The quality of recovery will be based on alertness and ventilatory support/oxygenation at arrival in the post anesthesia recovery unit (time from extubation) and 30 minutes after arrival in the PACU, pain control (amount of opioid and non opioid analgesic) at discharge (dismission home after second phase PACU or 23 hours day surgery), abnormal blood pressure or heart rate values to necessitate intervention after PACU transfer, incidence of nausea and vomiting, delay in discharge (if patient in day surgery dismission).
After receiving institutional review board approval and written informed consent, 30 adult patients (ASA I and II) with chronic sinusitis involving a minimum of two paranasal sinuses undergoing ESS will be randomly assigned to receive either sevoflurane/remifentanil (SR) (n=15) or propofol/remifentanil (PR) (n=15) anesthesia. The decision to use 15 patients in each arm is discussed under the statistical analysis section. Patients will undergo the planned endoscopic sinus surgery at Memorial Hermann Hospital-Medical Center and the Ambulatory Care Center at the Memorial Hermann Medical Plaza.
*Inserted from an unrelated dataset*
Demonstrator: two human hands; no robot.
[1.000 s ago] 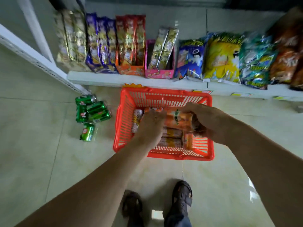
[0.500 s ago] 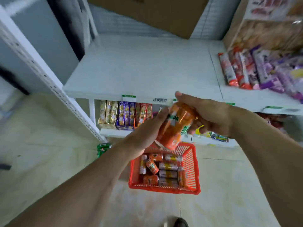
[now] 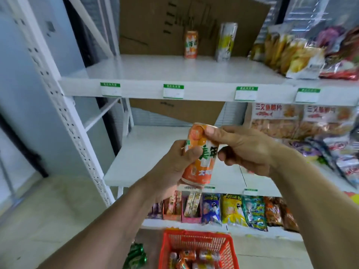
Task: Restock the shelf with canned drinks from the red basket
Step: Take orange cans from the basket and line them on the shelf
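can (image 3: 200, 158) clamped in left hand (image 3: 171, 167), top pinched by right hand (image 3: 242, 150) | to be stood upright beside shelf can (image 3: 191, 44), label outward

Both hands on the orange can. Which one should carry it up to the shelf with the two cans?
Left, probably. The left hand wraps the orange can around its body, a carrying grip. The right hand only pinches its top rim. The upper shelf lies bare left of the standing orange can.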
The Lund-MacKay (LM) CT score of the paranasal sinuses will also be obtained. This is a scoring system based on CT scan that categorizes the amount of disease in the sinonasal cavity17 (Table 1). Patients with a total LM score of more than 12 will be defined as high-LM score patients and with a total LM score of 12 or less will be defined as low-LM score patients. In addition at the time of surgery, the surgeon will evaluate and score the amount of edema and redness of the nasal mucosa endoscopically before operation based on the Kupferberg objective endoscopic staging system into stages 0, no evidence of disease; I, edematous mucosa/allergic mucin; II, polypoid mucosa/allergic mucin; and III, polyps and fungal debris18.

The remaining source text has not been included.